Ghana @ 53: What’s There To Celebrate?

By Abednego A. Otchere
Ghana @ 53: What’s There To Celebrate?

My beloved country Ghana is 53 years old after gaining independence from the British on 6th March 1957. Celebrations have taken place all over the country, with the major one being a parade of school children attended by our president J.E.A Mills.

As a young man who was nowhere when we gained independence, I always ask myself and others who were around what we have been able to achieve as a country. I ask these questions because I fervently believe that we are not as independent as we claim we are.

If we were, how come most of our development budgets are funded by the same colonial masters we pushed out of our country to achieve independence? How come our annual budgets are drawn either wholly by or in consultation with these colonial masters before we present to our people?

If we were, how come we are still unable to cultivate enough food to feed our small population? How come we continue to import basic items like needles, toothpicks, handkerchiefs, children's toys, matches, candies, candles, underwear, pencils, etc?
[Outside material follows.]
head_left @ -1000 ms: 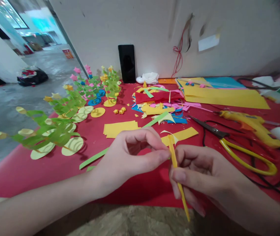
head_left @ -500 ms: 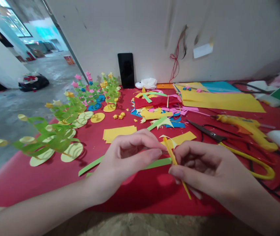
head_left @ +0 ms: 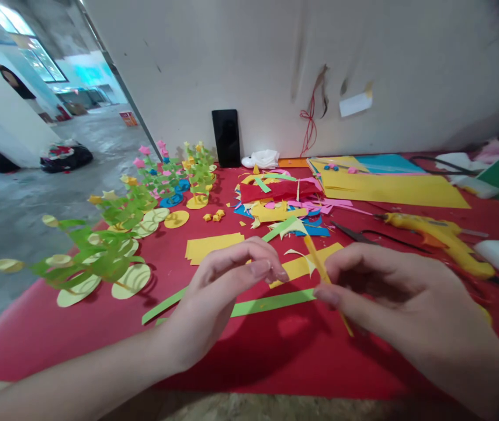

The above is just a fraction of the litany of items we depend on our colonial masters for before we can survive. How do we say we are independent if we cannot do simple basic items for ourself? When you even check the business sector in Ghana at the moment, the majority of key institutions (including some parastatal organisations) are mainly managed by foreigners. Now we have foreigners ( especially Indians, Lebanese and Chinese) engaging in even petty trading, which is normally reserved for the indigenes.

I feel quite sad each day when I see young men and women queuing at odd times at various foreign embassies in our country trying everything possible to flee the country for greener pastures. I feel the more sad because they are the youth who are needed most to stay in the country and make their contributions towards the fulfilment of national economic and other goals. But who can blame these young ones? Many of them have come to the realisation that there is no opportunity whatsoever for them and as such have lost any hope of staying in the country. There are no jobs for even the few who are able to access tertiary and other allied education. The least said for those who have not got any form of education, the better.

For me as a Ghanaian, I feel proud that we are managing our own affairs as Nkrumah posited that we are capable of managing our own affairs. However, I feel we have not been able to manage our own affairs as we should have done. Most of our past governments have paid lip service to our development goals and not until we realise this and together as a nation change the way we do things, I am afraid year after year we are going to ask ourselves the same question: Has our independence made us really independent?